We've seen a lot of complexity happen with Java but that was generally in the standard library facilities that are bundled with the language and runtime, not really the basic JVM type checking pass. Proof carrying code is closer to the latter.

I agree that the verifier performance is not important to runtime performance (though there have been some changes to the JVM in particular to speed up class loading), but the expressivity of the safety proofs it can check is, because safety properties that cannot be proven at load time must be checked at runtime. Initially, and I think still, the JVM's downcast on loading an object reference from a generic container like ArrayList<Price> is an example: javac has proven statically that it is safe, but the JVM bytecode cannot express that. Pointer nullability in JVM languages like Kotlin is another example: Kotlin knows most object pointers can't be null, but the JVM still has to check at runtime.

There have been numerous holes discovered in various implementations of the basic JVM type checking, often after existing for many years.

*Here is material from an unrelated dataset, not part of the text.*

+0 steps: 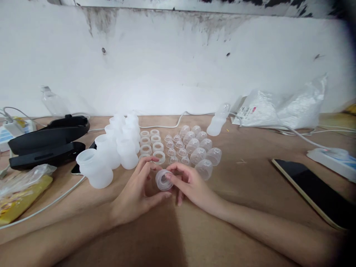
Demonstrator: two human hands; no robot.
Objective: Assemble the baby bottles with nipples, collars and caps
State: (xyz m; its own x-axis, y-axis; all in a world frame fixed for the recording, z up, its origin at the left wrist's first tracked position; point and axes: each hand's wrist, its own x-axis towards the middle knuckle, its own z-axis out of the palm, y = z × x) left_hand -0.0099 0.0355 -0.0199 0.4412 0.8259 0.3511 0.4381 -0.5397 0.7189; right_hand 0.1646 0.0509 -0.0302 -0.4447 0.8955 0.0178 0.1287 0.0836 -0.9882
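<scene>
My right hand (191,185) pinches a translucent bottle collar ring (159,181) between thumb and fingers, its round opening tilted toward me. Around the ring's left side curves my left hand (141,183), fingers and thumb apart; its thumb tip lies just below the ring, and I cannot tell whether it touches. Beyond my fingers, more collar rings (145,149) lie in two columns. Beside them sit clear bottle nipples (171,152), then clear dome caps (204,168). Frosted baby bottles (101,176) without tops stand in rows on the left.
An assembled baby bottle (217,124) leans near the wall. Plastic bags (294,107) lie back right, with a phone (314,189) and power strip (333,159) nearer. On the left are a black case (50,137), a yellow packet (25,196), a clear bottle (52,102) and white cables (63,194).
</scene>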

  • The JVM byte code situation isn’t a great example because that was a series of deliberate design choices for lots of complex reasons. And, the JVM absolutely can guarantee memory safety at the bytecode level. It’s just working with a slightly more dynamic type system than Java source.

    What would happen if you tried to do PCC for InvisiCaps and FUGC is that it would ultimately constrain what optimizations are possible, because the optimizer would only be able to pick from the set of tricks that it could express a proof for within whatever proof system we picked

    Totally not the end of the world.

    Do I think this an interesting thing to actually do? I’m not sure. It’s certainly not the most interesting thing to do with Fil-C right now

    • Yes, I agree with you that a correct JVM can guarantee memory safety at the bytecode level, but what I meant to express was that many JVMs have had bugs that caused them to fail to do so, for essentially social reasons which I expect to cause problems with other PCC systems as well.

      Maybe you're right, and those problems are not inevitable; for example, if you could reduce the proofs to a tiny MetaMath-like kernel that wouldn't need constant "maintenance". As you say, that could move the compiler's optimizer out of the TCB — at least for the security properties Fil-C is enforcing, though the optimizer could still cause code to compute the wrong answers.

      That seems like something people would want if they were already living in a world where the state of computer security was much better than it is now.

  • I mean, since Gödel we pretty much have known that there could never be a system "without holes".

    • No, that is not correct. Gödel showed that some theorems are unprovable in a consistent formal axiomatic system; he did not show that no consistent formal axiomatic systems exist.